[
https://issues.apache.org/jira/browse/HBASE-22652?page=com.atlassian.jira.plugin.system.issuetabpanels:all-tabpanel
]
stack resolved HBASE-22652.
---------------------------
Resolution: Fixed
Pushed amendment to 2.0+.
If think we should make change in lockmanager [~Apache9], lets open new issue
to dig in on it. Thanks.
> Flakey TestLockManager; test timed out after 780 seconds
> --------------------------------------------------------
>
> Key: HBASE-22652
> URL: https://issues.apache.org/jira/browse/HBASE-22652
> Project: HBase
> Issue Type: Bug
> Components: proc-v2
> Affects Versions: 2.1.5
> Reporter: stack
> Assignee: stack
> Priority: Major
> Fix For: 3.0.0, 2.3.0, 2.0.6, 2.2.1, 2.1.6
>
> Attachments:
> 0001-HBASE-22652-Flakey-TestLockManager-test-timed-out-af.patch,
> HBASE-22652.branch-2.1.001.patch
>
>
> In nightly 1318 on branch-2.1, TestLockManager failed. It was only fail. It
> fails on occasion.
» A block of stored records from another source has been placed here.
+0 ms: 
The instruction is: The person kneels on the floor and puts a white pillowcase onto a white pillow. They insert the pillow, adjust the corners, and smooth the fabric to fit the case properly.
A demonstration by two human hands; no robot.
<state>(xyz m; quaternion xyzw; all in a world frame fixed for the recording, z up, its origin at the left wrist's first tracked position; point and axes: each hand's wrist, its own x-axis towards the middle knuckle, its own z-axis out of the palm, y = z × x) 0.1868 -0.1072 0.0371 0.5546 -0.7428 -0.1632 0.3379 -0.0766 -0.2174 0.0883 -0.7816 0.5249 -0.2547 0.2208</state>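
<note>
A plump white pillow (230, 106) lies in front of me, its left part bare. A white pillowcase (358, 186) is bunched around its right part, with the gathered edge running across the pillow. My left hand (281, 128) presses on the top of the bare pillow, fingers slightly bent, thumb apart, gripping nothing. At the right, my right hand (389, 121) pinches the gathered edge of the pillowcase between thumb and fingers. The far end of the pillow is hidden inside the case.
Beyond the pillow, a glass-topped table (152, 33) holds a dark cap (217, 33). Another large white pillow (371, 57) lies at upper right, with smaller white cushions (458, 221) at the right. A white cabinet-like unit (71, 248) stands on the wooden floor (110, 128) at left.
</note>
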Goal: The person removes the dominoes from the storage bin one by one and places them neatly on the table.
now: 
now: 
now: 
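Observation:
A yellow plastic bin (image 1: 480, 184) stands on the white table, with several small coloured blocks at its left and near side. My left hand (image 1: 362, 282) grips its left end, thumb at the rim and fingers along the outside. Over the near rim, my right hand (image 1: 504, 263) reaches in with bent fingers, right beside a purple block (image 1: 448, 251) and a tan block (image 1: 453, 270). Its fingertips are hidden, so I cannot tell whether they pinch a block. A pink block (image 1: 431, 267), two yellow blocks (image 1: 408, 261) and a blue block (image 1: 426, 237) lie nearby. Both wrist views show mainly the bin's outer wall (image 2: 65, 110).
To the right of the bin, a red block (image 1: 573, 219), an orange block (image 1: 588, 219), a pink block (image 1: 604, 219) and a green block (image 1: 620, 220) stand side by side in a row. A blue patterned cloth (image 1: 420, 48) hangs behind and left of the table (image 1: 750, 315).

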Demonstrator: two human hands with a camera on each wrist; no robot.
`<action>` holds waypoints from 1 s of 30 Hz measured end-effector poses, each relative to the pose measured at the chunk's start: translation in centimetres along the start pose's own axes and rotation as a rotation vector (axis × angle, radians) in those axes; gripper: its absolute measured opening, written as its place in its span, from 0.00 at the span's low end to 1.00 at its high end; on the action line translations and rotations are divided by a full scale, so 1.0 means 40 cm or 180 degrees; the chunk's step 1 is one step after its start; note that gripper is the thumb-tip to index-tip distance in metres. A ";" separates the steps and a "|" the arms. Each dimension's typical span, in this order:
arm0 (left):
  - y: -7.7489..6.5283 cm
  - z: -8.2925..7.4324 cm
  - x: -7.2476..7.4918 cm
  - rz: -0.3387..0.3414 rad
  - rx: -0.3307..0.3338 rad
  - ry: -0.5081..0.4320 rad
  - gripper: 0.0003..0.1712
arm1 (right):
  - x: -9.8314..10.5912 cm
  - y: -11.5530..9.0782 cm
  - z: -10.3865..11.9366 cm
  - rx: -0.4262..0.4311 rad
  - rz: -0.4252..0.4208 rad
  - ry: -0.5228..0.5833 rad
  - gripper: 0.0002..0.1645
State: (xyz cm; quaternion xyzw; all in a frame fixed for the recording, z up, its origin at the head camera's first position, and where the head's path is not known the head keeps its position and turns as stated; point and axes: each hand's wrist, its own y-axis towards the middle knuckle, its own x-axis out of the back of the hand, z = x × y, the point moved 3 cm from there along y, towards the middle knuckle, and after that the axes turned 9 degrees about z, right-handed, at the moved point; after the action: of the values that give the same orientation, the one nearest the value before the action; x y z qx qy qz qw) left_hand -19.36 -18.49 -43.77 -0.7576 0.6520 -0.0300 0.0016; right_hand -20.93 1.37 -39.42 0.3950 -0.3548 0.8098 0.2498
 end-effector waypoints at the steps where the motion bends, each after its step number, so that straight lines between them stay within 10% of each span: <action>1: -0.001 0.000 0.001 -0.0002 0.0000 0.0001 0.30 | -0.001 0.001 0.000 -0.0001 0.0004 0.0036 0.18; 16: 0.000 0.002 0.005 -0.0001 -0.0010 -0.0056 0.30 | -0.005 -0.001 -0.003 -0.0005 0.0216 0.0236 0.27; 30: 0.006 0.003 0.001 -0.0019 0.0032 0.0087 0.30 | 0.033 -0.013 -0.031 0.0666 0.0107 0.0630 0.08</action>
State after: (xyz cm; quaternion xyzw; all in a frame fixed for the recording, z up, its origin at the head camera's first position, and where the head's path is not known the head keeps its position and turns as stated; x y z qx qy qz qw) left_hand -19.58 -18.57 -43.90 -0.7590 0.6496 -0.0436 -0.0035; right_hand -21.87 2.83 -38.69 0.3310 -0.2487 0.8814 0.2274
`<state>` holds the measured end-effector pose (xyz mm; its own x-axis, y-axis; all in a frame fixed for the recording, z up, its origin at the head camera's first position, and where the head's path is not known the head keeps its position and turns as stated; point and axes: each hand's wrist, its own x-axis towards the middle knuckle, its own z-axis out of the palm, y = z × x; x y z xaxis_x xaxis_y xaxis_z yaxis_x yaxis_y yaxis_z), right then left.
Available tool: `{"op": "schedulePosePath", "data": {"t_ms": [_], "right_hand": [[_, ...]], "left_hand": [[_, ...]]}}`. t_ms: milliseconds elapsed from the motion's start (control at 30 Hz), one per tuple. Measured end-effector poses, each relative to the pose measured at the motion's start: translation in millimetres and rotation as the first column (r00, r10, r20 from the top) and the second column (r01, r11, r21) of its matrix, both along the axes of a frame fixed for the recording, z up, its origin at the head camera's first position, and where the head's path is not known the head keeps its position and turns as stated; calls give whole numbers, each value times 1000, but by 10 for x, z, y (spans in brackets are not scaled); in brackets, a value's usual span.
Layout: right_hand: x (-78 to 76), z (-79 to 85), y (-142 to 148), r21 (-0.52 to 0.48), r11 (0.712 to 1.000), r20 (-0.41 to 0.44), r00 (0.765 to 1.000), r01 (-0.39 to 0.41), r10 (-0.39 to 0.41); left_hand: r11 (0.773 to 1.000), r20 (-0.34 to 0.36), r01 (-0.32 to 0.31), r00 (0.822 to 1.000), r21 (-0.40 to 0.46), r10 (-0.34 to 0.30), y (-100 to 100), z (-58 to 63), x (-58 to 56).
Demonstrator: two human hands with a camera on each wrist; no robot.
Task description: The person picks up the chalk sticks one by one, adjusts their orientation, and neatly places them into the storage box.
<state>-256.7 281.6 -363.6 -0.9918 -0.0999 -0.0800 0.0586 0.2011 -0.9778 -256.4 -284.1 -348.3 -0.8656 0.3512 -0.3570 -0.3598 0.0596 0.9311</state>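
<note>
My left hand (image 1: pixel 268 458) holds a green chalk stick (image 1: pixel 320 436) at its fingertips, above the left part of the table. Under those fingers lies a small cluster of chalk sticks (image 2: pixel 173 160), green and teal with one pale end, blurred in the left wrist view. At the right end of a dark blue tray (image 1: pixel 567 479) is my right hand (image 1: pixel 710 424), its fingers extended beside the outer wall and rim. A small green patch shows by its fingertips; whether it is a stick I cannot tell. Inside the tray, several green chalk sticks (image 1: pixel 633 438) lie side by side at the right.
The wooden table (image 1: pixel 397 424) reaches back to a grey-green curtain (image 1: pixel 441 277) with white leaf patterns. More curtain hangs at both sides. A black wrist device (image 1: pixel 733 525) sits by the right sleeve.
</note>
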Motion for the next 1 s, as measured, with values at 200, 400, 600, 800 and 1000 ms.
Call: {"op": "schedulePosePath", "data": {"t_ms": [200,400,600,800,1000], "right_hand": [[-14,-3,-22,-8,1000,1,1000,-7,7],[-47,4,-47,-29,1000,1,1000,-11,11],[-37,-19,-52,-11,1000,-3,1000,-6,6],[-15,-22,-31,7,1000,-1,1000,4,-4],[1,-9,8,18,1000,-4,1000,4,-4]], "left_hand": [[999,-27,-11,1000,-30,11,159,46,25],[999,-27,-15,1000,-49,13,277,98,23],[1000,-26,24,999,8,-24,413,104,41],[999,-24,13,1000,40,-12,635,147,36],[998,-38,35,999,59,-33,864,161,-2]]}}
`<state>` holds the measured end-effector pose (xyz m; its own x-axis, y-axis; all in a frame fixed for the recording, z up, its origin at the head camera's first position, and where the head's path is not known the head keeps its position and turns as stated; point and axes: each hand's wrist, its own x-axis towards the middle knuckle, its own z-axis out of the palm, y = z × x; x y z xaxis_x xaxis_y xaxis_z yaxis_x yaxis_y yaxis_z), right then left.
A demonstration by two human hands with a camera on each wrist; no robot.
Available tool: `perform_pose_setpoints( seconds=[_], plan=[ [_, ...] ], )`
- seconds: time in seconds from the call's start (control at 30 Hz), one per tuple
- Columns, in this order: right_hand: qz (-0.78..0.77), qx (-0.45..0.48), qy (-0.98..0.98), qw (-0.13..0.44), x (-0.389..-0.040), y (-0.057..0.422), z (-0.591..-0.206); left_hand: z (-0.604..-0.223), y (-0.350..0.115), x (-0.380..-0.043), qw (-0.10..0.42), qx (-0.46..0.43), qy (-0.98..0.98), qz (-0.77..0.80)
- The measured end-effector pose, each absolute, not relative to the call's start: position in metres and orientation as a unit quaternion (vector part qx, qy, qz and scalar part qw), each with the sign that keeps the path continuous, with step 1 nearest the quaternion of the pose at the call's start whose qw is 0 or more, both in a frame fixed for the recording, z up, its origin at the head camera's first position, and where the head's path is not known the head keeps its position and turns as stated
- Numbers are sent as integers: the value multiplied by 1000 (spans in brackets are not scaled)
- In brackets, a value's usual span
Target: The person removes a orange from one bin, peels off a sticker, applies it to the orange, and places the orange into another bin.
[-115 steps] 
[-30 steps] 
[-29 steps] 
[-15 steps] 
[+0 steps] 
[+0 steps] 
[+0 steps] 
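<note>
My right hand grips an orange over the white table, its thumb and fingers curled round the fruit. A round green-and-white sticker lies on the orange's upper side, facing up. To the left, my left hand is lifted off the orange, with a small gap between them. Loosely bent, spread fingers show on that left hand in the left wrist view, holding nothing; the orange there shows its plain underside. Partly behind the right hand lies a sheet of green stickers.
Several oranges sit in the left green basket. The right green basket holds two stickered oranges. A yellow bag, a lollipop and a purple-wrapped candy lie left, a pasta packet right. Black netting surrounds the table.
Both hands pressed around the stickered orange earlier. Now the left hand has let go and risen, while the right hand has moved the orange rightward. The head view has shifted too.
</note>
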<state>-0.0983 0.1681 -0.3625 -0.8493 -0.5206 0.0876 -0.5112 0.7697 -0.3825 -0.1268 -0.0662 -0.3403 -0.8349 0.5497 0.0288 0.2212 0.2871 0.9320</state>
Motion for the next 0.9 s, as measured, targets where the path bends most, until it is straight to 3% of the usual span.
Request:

In this instance, test failed like this:
> {code}
> Error Message
> test timed out after 780 seconds
> Stacktrace
> org.junit.runners.model.TestTimedOutException: test timed out after 780
> seconds
> at
> org.apache.hadoop.hbase.master.locking.TestLockManager.tearDown(TestLockManager.java:105)
> {code}
> Digging in log, before the timeout in teardown, you see this:
> {code}
> 2019-07-01 22:45:57,849 INFO [PEWorker-1]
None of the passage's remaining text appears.